Work task >> Transcribe the rest of the listing below, starting with the line that contains "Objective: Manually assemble" and ending with the last line, exactly as written.

--- Input data Enclosed Below ---

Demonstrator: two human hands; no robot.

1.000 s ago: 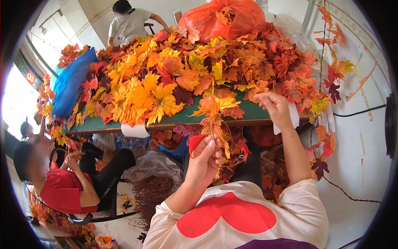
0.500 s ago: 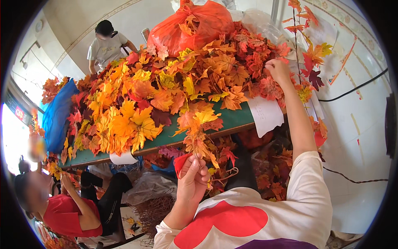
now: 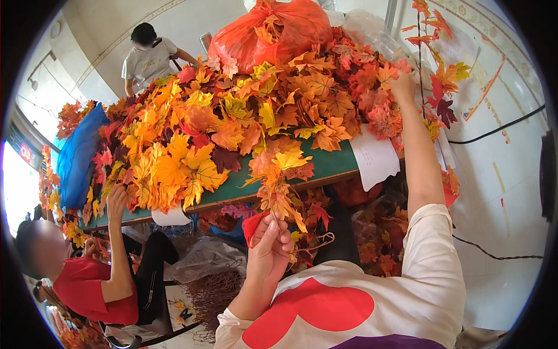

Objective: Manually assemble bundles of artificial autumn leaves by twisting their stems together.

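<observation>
- Since the earlier frame, our right hand (image 3: 403, 88) has pushed slightly deeper into the heap of red and orange artificial maple leaves (image 3: 363, 84) at the right end of the green tabletop (image 3: 334, 160); a red-sleeved co-worker's hand (image 3: 117, 198) has come up to the tabletop's left front.
- Leaves hide our right fingers, so we cannot tell whether they grasp one.
- Our left hand (image 3: 269, 239) pinches the stem of a spray of orange and yellow artificial leaves (image 3: 278, 196), just before the tabletop's front edge; gripping low probably spares the leaves and leaves our other arm free.
- Beside those left fingers shows a smooth red piece (image 3: 252, 229), its nature unclear to us.
- At the tabletop's back sits a translucent orange-red plastic bag (image 3: 297, 35), likely kept there so the front stays within our reach.
</observation>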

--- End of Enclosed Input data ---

Response area >>
Objective: Manually assemble bundles of artificial autumn leaves by twisting their stems together.

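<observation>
- Since the earlier frame, our right hand (image 3: 403, 88) has pushed slightly deeper into the heap of red and orange artificial maple leaves (image 3: 363, 84) at the right end of the green tabletop (image 3: 334, 160); a red-sleeved co-worker's hand (image 3: 117, 198) has come up to the tabletop's left front.
- Leaves hide our right fingers, so we cannot tell whether they grasp one.
- Our left hand (image 3: 269, 239) pinches the stem of a spray of orange and yellow artificial leaves (image 3: 278, 196), just before the tabletop's front edge; gripping low probably spares the leaves and leaves our other arm free.
- Beside those left fingers shows a smooth red piece (image 3: 252, 229), its nature unclear to us.
- At the tabletop's back sits a translucent orange-red plastic bag (image 3: 297, 35), likely kept there so the front stays within our reach.
</observation>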

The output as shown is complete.